Monday, August 20, 2007
End-user realities are impacting chip architecture in the video surveillance market
Video surveillance has been making news in the San Francisco area, in a negative way. A study found that installation of video cameras all over an at-risk housing project had not contributed to the solution of one crime, let alone prevention. A report on an area airport stated that there was no staff to watch the monitors for the numerous video cameras scattered around critical security points. Another report questioned whether the city of San Francisco was getting any value at all from the numerous expensive street cameras it had installed, for similar reasons.
All of this underlines a lesson we didn’t learn from the rollout of three generations of cellular service. It doesn’t matter how well-designed the hardware is if you let uninformed and unmotivated people integrate and use the end-system. You can turn the best collection of high-resolution color surveillance cameras into trash by simply not watching the images.
But this is not intended as social commentary—rather, there is an architectural lesson here. Systems, and SoCs, have to be designed with the limitations of the end-user in mind. And in applications outside the electronics industry, those limitations are often severe. For instance, if you know that end-user institutions are not going to budget for people to watch monitors, you have to provide for video analytics in your hardware architecture.
One illustration of this point is in a recent reference design provided by configurable video processor vendor Stretch Inc. The design incorporates Stretch’s recently-announced S6 SoC, which in turn includes a Tensilica Xtensa RISC core, a large configurable arithmetic coprocessor and more specialized programmable accelerators for encryption, motion and entropy coding. Thus except for the configurable fabric, the hardware is not that different from a number of other announcements in the surveillance space.
Unfortunately, the software needs to be close to the cameras, since latency between identification of an object and commands to the cameras is critical, and since one of the important roles of the software is to reduce the bandwidth required—and the quality of service demanded, in video-over-IP scenarios—between the camera clusters and the central facility.
The problem is, video analytics algorithms are proprietary, and not blessed by even the minimal standardization granted to video compression algorithms. This is entirely appropriate to a field whose algorithms are still research areas, but it means that there is virtually no chance of providing optimized hardware to support the algorithms yet. Chip architects have to make powerful general-purpose array processing as accessible as possible to these software developers.
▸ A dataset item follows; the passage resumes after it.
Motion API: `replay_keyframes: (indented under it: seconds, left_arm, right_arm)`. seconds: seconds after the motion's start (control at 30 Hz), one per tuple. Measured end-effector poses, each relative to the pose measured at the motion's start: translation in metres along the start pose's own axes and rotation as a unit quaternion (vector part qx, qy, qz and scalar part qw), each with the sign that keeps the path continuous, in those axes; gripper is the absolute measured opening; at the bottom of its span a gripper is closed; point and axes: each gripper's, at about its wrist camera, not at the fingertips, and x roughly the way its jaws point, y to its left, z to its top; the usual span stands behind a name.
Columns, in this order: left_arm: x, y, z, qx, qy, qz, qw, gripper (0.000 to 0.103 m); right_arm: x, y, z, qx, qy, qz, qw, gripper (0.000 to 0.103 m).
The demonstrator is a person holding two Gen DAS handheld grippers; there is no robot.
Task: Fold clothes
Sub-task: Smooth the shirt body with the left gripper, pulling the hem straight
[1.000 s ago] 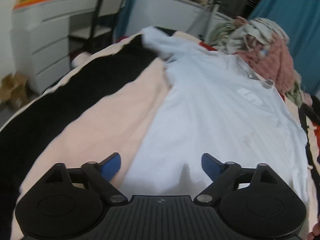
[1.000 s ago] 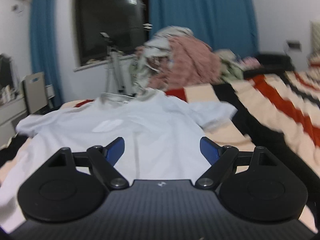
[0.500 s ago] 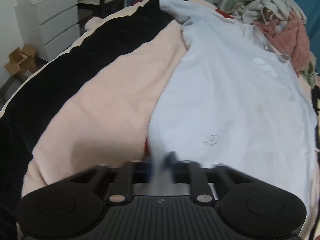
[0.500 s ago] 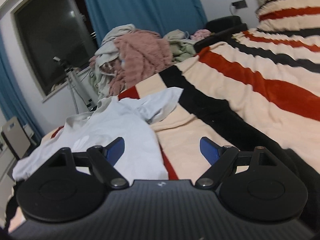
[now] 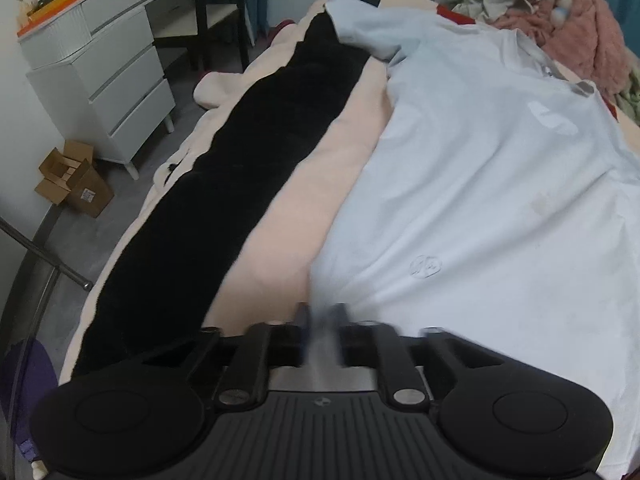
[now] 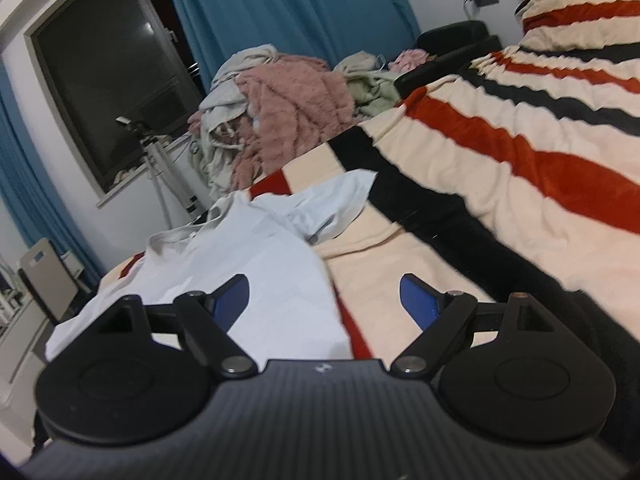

And that of course brings us back to architecture. If architects think of video surveillance as purely an application for variable-bit-rate, high-quality compression, the obvious solution is to move as far as possible toward fixed-function hardware. That will reduce chip size and power for a given number of channels. But if a big part of the job will be executing video analytics, the architect should shift toward general-purpose image-processing resources and simple programming models—just the opposite direction.
The hard part is that no one is going to specify in their system requirements document that the end-user organization will provision their IP network inadequately and fail to hire enough security personnel. Those facts—very much to the point for the chip architect—have to be learned in the field. The connection between chip architects and system vendors is constantly growing more intimate.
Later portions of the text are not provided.